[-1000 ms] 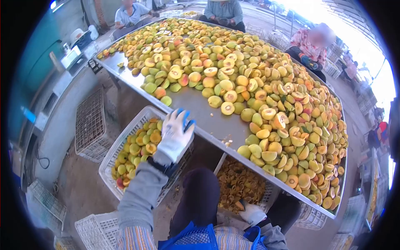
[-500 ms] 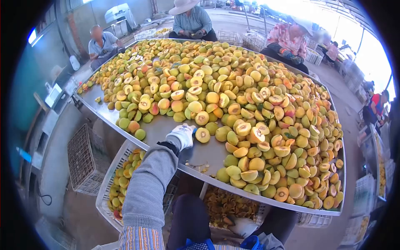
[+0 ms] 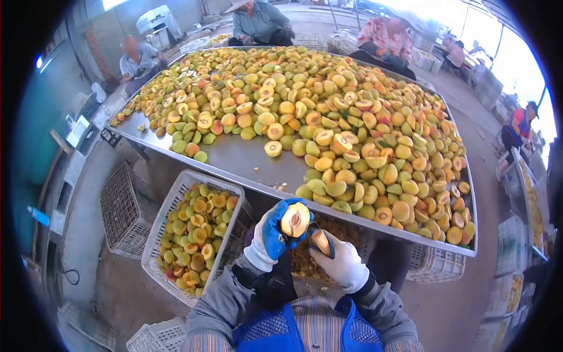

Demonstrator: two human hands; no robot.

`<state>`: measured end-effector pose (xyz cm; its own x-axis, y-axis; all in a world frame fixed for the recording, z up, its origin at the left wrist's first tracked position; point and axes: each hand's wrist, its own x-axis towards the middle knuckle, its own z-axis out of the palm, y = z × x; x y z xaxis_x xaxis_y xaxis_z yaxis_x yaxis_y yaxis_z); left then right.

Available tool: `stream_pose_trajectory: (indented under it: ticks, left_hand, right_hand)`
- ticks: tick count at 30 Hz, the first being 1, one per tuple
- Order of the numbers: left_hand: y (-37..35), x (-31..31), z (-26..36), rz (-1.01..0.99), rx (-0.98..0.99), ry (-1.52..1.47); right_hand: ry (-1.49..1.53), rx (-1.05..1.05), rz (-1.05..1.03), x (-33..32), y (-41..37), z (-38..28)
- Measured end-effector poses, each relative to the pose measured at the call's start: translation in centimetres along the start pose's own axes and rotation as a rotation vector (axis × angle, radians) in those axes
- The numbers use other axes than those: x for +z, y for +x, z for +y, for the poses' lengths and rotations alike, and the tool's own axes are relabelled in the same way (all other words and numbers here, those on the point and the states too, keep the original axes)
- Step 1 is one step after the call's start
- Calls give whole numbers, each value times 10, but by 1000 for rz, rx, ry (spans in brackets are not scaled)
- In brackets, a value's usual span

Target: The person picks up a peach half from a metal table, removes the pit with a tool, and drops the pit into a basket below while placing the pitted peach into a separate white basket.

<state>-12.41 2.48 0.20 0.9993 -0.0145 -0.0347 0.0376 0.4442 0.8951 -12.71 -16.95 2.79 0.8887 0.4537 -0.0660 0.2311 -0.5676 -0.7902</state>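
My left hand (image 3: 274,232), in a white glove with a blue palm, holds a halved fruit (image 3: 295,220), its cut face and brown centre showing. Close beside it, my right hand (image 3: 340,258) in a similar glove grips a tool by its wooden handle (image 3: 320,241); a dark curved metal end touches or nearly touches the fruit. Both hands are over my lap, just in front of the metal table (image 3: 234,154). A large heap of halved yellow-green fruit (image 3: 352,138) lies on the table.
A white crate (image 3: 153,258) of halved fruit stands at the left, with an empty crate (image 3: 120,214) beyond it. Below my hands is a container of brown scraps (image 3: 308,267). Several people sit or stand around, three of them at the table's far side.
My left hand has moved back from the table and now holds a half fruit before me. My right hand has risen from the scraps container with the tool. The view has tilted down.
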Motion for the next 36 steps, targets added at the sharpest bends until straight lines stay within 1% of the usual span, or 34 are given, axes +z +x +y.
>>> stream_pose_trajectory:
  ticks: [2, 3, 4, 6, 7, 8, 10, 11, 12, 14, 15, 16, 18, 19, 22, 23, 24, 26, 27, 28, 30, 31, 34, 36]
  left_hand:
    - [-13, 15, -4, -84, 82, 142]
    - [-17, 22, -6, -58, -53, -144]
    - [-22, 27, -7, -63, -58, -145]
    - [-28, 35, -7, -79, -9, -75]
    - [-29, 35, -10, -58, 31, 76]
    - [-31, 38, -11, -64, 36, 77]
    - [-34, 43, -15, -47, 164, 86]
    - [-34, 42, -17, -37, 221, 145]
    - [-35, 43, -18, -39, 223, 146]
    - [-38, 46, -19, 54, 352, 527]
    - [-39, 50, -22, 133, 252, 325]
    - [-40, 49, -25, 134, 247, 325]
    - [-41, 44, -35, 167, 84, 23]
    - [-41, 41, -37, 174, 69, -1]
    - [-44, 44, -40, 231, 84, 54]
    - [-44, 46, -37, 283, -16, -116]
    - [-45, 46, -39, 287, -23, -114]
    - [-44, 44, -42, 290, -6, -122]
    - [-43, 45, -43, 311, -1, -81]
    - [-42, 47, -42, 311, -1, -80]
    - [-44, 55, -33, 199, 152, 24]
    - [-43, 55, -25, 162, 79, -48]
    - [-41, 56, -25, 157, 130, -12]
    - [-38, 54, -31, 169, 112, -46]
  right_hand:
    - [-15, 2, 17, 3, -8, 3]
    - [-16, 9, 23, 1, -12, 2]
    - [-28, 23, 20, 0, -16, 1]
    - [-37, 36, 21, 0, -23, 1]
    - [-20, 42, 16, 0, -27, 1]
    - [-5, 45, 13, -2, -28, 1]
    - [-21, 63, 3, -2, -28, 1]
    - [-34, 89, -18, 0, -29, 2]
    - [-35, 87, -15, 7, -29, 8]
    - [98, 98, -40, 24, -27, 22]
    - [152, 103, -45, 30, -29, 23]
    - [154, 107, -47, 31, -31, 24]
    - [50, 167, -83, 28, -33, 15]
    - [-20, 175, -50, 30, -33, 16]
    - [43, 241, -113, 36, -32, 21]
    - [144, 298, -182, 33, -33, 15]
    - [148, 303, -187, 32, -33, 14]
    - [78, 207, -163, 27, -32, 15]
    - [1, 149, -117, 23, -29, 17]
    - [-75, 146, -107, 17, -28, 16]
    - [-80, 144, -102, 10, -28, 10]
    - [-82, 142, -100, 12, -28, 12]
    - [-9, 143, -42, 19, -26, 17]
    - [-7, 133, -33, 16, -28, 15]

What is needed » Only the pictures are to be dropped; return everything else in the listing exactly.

Result below »
[-1000 ms] 
[-500 ms] 
[+0 ms] 

Demonstrator: two human hands; no robot.

`<state>`: measured end-effector pose (xyz cm; its own x-axis, y-axis; all in a world frame fixed for the recording, z up, its origin at the left wrist's first tracked position; point and axes: each hand's wrist, its own x-axis towards the middle knuckle, its own z-axis out of the palm, y = z × x; x y z xaxis_x xaxis_y xaxis_z yaxis_x yaxis_y yaxis_z); left then right.

Available tool: `stream_pose_trajectory: (indented under it: ticks, left_hand, right_hand)`
- ticks: tick count at 30 Hz, the first being 1, one per tuple
- Order of the numbers: left_hand: y (-37..35), x (-31..31), z (-26..36), rz (-1.01..0.99), rx (-0.98..0.99), ry (-1.52..1.47); right_hand: ry (-1.49..1.53), rx (-1.05..1.05), rz (-1.05..1.03), x (-33..32), y (-41..37), z (-38..28)
- Measured end-effector poses, each relative to the pose measured at the call's start: translation in centimetres along the start pose's own axes and rotation as a rotation vector (axis × angle, radians) in those axes
- The numbers use other axes than those: x for +z, y for +x, z for +y, for the poses' lengths and rotations alike, and the tool's own axes are relabelled in the same way (all other words and numbers here, those on the point and the states too, keep the original axes)
- Step 1 is one step after the call's start
- Calls give whole numbers, each value times 10, but by 1000 for rz, rx, ry (spans in brackets are not scaled)
- In brackets, a value's usual span

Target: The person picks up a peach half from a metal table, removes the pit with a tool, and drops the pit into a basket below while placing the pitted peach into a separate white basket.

<state>-12.41 2.48 0.20 0.9993 -0.0145 -0.0347 0.0376 0.4442 0.8951 -12.71 -16.95 2.79 0.8887 0.4537 -0.0660 0.2311 -0.5676 -0.7902</state>
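My left hand (image 3: 274,232), in a white glove with a blue palm, holds a halved fruit (image 3: 295,220), its cut face and brown centre showing. Close beside it, my right hand (image 3: 340,258) in a similar glove grips a tool by its wooden handle (image 3: 320,241); a dark curved metal end touches or nearly touches the fruit. Both hands are over my lap, just in front of the metal table (image 3: 234,154). A large heap of halved yellow-green fruit (image 3: 352,138) lies on the table.
A white crate (image 3: 153,258) of halved fruit stands at the left, with an empty crate (image 3: 120,214) beyond it. Below my hands is a container of brown scraps (image 3: 308,267). Several people sit or stand around, three of them at the table's far side.
My left hand has moved back from the table and now holds a half fruit before me. My right hand has risen from the scraps container with the tool. The view has tilted down.
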Motion for the next 36 steps, targets added at the sharpest bends until straight lines stay within 1% of the usual span, or 34 are given, axes +z +x +y.
>>> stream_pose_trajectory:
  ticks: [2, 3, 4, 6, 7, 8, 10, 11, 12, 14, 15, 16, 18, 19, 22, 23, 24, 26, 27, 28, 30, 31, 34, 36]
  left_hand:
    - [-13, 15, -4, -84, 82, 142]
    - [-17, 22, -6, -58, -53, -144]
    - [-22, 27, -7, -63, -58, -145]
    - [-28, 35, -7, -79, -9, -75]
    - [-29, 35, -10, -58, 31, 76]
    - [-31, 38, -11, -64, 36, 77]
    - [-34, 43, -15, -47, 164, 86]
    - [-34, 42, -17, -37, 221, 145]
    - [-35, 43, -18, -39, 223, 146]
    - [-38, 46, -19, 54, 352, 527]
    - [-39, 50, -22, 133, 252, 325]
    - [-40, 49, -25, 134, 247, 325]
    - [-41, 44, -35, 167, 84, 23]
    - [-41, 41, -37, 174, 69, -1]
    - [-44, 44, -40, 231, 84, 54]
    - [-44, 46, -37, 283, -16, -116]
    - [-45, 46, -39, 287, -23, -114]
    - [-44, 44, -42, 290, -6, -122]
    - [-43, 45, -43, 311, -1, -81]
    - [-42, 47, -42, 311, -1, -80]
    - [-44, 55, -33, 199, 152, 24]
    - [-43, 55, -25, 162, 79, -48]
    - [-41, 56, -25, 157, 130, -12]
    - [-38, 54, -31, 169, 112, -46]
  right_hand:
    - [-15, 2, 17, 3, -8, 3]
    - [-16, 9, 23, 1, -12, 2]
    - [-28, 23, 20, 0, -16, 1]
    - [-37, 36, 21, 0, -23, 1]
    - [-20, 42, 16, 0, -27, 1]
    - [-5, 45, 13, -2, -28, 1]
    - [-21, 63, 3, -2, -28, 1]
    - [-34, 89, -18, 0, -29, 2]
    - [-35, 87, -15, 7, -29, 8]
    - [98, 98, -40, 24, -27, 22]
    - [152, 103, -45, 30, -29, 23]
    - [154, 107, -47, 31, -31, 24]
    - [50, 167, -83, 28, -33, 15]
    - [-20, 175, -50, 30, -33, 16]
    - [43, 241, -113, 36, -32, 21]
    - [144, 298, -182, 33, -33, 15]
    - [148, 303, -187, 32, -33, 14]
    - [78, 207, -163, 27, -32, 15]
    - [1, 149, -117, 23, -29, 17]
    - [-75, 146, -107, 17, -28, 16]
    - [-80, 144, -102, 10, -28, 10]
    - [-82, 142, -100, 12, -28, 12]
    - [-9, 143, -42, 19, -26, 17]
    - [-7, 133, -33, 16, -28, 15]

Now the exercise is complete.